— Problem —
Only the lines that contain the string "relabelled" belong in the answer; pull them from the records.

BEGIN

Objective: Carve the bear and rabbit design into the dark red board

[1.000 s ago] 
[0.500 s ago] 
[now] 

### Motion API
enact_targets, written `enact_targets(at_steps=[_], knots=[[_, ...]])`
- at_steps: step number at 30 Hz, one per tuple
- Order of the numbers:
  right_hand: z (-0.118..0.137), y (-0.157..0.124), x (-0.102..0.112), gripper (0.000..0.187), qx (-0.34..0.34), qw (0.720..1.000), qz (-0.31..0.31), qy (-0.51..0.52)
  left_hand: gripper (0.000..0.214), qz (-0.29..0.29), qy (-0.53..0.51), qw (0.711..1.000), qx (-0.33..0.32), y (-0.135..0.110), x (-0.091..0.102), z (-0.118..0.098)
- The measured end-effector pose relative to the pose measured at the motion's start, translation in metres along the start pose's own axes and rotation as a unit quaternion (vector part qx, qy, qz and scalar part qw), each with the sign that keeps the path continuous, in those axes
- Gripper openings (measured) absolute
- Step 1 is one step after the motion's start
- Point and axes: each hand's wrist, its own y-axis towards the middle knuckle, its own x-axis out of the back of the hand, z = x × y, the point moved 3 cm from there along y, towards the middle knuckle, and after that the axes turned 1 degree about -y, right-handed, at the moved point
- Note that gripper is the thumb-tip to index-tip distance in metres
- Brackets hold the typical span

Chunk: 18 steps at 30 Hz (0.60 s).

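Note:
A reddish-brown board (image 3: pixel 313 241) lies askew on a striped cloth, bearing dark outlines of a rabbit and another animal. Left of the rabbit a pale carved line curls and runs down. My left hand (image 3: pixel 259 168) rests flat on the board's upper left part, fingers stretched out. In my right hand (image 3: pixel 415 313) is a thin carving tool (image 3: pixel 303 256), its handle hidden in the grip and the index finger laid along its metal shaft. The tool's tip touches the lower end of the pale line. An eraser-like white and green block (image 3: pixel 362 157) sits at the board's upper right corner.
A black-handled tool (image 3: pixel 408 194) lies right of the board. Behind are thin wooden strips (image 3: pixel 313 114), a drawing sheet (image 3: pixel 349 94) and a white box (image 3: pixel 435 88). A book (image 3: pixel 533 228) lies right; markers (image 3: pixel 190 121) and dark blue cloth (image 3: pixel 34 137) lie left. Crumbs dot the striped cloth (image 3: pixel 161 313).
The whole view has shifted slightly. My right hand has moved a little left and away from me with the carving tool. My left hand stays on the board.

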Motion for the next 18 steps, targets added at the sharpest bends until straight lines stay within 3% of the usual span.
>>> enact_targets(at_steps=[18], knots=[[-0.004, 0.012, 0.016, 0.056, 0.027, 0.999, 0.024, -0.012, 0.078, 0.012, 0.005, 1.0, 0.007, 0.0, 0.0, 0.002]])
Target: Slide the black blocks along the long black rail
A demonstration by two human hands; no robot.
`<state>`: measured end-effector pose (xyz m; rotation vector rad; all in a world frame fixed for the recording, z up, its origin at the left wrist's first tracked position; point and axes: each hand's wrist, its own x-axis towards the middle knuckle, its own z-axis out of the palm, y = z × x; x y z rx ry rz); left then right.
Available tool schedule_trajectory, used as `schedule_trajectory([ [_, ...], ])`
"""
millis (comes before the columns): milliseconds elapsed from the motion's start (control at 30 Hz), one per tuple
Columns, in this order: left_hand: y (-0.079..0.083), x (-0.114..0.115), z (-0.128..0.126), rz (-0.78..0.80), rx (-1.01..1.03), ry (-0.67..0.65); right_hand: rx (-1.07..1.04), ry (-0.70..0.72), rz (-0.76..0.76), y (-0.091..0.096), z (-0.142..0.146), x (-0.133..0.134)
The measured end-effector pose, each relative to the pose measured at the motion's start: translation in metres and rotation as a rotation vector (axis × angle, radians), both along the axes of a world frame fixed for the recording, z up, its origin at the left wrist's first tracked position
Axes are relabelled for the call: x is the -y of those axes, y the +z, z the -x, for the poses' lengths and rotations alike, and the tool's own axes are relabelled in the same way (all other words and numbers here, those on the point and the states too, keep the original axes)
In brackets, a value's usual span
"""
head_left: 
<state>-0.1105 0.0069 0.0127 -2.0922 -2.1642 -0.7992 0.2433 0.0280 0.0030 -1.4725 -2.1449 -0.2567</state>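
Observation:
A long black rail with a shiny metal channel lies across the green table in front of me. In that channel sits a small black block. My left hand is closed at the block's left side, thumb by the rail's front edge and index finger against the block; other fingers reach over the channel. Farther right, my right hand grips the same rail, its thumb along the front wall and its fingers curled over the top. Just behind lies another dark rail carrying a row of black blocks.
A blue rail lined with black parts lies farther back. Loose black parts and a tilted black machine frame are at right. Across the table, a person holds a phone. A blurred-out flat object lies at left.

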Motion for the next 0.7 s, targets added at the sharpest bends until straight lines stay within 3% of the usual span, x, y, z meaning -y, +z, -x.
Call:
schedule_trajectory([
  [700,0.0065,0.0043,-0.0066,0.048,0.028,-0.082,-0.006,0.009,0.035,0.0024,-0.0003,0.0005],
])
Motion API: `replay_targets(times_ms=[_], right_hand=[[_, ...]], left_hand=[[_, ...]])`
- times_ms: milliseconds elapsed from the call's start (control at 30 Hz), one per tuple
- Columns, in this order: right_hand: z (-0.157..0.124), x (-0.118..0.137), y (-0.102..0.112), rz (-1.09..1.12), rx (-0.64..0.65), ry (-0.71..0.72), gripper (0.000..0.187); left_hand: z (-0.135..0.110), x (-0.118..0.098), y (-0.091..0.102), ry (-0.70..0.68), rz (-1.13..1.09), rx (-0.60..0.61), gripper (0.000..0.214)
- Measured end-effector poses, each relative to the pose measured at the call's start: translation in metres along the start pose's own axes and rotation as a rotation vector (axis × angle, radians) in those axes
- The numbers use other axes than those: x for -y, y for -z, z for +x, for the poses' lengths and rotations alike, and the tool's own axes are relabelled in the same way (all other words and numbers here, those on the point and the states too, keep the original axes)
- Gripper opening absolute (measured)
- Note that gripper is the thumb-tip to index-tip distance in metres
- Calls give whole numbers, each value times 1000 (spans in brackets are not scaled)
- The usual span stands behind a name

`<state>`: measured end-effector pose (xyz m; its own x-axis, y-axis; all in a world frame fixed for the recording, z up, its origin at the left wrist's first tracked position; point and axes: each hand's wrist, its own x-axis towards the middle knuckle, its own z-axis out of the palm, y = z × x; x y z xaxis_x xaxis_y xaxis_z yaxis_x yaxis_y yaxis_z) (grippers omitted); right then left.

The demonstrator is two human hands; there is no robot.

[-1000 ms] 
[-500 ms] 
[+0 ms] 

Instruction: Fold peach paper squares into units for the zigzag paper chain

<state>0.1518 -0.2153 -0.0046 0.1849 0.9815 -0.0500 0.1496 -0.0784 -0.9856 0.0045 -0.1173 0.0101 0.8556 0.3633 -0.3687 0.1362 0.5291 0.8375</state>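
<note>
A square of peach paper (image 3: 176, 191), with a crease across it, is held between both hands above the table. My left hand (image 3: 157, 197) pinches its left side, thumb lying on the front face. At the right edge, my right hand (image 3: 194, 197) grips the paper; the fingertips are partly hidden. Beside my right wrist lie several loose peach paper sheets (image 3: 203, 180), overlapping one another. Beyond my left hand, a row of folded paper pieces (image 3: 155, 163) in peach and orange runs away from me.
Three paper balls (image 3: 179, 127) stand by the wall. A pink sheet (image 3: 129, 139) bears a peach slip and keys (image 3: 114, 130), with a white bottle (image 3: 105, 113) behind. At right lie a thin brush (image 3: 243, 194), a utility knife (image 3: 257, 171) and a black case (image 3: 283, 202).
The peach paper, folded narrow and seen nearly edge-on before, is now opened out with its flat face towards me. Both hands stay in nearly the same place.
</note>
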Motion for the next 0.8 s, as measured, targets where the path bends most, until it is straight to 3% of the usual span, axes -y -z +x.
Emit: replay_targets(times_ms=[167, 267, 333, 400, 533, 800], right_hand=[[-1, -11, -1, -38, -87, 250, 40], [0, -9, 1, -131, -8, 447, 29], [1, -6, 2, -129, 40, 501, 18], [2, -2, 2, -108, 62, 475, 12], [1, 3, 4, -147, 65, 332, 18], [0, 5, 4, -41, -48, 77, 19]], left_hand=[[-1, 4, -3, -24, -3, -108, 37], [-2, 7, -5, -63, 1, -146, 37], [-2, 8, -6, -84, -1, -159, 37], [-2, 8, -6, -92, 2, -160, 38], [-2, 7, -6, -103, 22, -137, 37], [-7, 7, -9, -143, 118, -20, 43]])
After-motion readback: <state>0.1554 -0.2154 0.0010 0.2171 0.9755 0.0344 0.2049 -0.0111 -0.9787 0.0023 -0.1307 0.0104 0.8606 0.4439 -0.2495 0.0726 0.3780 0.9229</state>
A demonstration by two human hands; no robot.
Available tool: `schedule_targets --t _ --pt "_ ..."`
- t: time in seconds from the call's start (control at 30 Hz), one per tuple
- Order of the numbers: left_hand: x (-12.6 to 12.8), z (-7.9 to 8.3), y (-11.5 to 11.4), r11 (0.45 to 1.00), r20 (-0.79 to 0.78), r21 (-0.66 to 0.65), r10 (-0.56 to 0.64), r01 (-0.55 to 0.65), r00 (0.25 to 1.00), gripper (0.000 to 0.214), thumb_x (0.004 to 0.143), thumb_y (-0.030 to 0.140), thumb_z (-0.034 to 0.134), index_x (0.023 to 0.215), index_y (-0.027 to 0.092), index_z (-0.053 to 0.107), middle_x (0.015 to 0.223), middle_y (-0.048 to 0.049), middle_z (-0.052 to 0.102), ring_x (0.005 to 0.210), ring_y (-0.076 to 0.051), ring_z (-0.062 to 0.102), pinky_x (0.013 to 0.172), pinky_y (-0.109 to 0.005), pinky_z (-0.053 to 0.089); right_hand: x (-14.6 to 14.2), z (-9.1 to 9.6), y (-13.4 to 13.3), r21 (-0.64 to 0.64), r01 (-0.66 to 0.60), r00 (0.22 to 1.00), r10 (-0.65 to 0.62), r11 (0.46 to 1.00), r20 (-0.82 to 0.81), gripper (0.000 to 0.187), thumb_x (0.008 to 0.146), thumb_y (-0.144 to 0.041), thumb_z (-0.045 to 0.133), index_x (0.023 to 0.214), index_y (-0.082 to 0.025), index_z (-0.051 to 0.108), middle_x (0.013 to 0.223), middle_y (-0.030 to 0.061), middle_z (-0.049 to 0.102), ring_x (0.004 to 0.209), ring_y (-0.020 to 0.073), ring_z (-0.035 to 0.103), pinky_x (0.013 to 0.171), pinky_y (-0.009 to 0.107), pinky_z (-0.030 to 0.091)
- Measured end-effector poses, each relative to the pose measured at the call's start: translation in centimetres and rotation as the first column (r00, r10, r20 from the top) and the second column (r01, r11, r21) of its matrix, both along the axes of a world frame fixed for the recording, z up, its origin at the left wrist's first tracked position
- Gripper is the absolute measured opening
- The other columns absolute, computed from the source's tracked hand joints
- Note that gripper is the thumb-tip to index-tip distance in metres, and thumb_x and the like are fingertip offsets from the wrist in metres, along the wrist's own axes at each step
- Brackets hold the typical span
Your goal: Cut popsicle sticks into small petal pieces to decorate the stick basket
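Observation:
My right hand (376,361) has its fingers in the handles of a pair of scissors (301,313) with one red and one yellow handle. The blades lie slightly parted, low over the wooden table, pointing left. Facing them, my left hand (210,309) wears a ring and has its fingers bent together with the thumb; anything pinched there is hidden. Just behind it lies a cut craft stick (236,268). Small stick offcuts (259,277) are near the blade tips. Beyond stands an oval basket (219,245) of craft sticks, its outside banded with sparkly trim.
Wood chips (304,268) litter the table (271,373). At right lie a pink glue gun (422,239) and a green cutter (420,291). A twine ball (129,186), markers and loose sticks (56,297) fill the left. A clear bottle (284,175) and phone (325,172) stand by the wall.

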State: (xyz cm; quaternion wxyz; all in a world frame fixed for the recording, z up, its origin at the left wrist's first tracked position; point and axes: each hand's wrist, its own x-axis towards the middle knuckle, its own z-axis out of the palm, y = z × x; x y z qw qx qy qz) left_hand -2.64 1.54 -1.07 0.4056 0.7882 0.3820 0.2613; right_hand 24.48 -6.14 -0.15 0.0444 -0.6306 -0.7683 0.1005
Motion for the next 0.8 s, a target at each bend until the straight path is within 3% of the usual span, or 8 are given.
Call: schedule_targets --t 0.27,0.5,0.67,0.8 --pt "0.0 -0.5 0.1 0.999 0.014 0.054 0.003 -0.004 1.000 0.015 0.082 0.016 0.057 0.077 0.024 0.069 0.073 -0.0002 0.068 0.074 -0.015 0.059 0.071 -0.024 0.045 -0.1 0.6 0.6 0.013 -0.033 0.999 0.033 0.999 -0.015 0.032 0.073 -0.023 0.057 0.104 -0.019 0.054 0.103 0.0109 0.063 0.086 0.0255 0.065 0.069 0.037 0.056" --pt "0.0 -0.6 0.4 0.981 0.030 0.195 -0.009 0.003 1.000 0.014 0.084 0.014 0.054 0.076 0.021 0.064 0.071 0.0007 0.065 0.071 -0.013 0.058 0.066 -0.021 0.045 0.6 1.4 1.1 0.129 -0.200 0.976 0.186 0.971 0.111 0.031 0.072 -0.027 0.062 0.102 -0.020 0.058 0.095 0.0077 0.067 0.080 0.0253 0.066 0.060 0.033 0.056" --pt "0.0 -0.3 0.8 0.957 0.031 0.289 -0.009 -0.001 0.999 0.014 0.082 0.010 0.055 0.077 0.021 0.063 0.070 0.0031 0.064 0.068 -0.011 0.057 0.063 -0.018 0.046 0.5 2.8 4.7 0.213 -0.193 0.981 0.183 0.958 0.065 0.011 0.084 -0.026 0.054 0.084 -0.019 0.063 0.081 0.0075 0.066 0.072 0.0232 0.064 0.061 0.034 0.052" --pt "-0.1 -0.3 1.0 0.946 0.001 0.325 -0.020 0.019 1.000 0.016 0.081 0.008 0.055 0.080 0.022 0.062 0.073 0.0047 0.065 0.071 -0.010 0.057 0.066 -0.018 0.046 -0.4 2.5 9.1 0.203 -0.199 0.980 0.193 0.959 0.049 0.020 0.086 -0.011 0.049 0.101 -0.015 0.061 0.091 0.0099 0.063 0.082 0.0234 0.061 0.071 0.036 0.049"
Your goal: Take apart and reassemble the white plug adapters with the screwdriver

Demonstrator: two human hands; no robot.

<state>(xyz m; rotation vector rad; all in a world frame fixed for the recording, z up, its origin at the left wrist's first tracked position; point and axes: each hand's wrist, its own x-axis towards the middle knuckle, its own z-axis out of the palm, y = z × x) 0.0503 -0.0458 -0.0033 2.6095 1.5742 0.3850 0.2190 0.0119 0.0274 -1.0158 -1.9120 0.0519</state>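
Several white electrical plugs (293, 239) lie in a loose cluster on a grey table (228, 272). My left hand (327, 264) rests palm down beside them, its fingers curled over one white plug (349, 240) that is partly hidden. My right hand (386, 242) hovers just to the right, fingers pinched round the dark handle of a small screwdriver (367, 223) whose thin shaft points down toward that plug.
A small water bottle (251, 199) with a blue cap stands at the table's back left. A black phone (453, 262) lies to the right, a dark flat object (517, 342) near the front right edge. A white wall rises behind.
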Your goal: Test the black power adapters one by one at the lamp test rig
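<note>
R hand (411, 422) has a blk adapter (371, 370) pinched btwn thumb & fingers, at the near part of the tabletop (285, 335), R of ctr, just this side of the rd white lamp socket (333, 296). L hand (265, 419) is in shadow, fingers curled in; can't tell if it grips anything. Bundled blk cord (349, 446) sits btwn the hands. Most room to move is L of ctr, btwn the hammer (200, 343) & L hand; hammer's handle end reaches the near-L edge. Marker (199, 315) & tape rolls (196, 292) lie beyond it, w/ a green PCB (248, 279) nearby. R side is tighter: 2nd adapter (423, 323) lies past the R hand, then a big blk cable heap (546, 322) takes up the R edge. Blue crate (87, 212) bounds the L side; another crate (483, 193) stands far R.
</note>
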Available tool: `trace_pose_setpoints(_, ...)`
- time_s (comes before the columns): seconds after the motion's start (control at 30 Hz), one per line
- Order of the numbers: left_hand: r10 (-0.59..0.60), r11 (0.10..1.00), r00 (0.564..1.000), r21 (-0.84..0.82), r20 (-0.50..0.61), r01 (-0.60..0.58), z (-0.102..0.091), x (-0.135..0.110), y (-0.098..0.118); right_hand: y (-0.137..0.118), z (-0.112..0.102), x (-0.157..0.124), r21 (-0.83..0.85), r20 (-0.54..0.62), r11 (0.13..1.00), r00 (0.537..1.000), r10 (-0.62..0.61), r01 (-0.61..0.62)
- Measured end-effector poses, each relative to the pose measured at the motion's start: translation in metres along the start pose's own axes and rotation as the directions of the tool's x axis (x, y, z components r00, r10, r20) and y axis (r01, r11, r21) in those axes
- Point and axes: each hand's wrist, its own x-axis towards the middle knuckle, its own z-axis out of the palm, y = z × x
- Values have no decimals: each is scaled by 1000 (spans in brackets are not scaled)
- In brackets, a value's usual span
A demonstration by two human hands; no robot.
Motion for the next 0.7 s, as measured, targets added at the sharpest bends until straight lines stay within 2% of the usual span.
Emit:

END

— Answer for this exercise —
Axes are relabelled for the call: x is the -y of those axes, y the +z, z the -x, for the poses' lengths and rotations alike, and the tool's own axes are relabelled in the same way (all other words and numbers here, those on the point and the states too, keep the original axes)
- The numbers use other axes than those: x for -y, y for -z, z for +x, for the poses' lengths and rotations alike, and the tool's own axes are relabelled in the same way (all other words and numbers here, those on the point and the states too, keep the original axes)

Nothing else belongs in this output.